My 10 year old Vizsla "Joy" has been diagnosed with an inoperable tumor on her heart. I am very distraught but would like to get another Vizsla when she passes. ( hopeful she'll have several more months of quality life )
I've been to a couple West cost dog shows and noticed the newer Vizsla lines are much smaller, and less bulky than my 58lb Joy. A ran into a European couple that had a Vizsla from Hungry that had a much blocker head and some of the physical characteristics I am seeking. Does anyone on this board have recommendations for Vizsla puppies that are the larger Hungarian style?

Thanks

Bryan


----------



## Ksana (Mar 30, 2013)

So sorry to hear this about Joy! Hopefully, you will still have many more months with him.
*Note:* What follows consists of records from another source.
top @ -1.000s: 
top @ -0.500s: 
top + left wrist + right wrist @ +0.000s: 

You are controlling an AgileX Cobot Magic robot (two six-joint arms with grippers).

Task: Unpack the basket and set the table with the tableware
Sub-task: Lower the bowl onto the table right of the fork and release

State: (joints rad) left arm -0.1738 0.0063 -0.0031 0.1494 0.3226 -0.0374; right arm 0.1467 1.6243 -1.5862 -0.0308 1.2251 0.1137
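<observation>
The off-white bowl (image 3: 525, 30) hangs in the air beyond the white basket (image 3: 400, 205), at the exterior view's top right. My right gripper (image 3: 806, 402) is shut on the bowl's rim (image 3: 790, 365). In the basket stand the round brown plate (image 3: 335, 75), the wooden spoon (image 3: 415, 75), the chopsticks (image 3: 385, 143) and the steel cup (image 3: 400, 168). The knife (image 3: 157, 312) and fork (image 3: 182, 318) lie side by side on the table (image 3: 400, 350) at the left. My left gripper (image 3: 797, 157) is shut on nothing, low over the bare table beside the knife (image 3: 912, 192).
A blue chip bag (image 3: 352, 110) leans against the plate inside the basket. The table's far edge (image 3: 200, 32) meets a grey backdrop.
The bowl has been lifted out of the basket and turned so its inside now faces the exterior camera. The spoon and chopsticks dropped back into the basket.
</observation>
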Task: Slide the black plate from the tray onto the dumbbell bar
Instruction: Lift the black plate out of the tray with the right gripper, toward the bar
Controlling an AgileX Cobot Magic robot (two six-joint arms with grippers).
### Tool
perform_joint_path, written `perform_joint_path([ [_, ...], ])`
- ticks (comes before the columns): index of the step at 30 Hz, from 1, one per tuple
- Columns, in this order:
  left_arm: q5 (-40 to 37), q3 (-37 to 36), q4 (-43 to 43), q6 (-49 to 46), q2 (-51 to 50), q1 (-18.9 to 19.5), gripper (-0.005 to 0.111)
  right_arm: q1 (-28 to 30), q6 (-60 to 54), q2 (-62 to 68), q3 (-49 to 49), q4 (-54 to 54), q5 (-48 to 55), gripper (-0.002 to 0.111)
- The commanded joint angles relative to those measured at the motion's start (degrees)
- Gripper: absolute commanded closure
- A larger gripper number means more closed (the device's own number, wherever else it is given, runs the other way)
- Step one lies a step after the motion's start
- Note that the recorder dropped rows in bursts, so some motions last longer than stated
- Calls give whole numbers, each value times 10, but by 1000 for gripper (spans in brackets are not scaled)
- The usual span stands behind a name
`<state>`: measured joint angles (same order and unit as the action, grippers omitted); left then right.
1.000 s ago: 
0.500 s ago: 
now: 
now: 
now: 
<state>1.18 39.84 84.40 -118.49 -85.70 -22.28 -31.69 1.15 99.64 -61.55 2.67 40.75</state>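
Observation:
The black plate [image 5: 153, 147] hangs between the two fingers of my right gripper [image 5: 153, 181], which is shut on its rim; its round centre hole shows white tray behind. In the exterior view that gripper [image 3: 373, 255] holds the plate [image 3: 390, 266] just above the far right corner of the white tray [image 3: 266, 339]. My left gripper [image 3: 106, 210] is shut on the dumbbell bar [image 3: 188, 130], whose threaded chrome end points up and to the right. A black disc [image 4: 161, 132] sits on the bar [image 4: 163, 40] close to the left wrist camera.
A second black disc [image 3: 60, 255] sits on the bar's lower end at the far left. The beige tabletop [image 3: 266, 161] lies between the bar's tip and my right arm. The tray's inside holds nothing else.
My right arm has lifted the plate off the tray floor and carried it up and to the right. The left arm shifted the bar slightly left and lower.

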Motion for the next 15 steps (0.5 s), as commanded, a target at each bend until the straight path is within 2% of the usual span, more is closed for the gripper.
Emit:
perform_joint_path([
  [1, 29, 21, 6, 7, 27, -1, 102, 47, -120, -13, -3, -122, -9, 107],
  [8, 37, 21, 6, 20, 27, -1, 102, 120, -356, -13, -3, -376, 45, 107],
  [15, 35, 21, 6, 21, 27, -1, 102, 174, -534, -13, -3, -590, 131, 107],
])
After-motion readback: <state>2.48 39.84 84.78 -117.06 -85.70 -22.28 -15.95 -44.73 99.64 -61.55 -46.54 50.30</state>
Larger Hungarian style? Do you mean taller and leaner? I was under the impression that the newer lines are indeed much smaller, but bulky. Or am I wrong? Could you add more details to differentiate?


----------



## mswhipple (Mar 7, 2011)

I think there are actually two standards for the Vizsla breed: the American, which is smaller overall, and the Hungarian, which is larger and taller. I've also read somewhere that there is even a separate Canadian standard. Don't know about that, though. 
When you are researching the breeders, you could ask to see the dam and sire, or at least photos of them. That would put you on the right track to finding what you seek. 

I am so sorry about Joy's illness! I am sure she's had a wonderful Vizsla life, and I wish her only comfort now... and I wish you strength. 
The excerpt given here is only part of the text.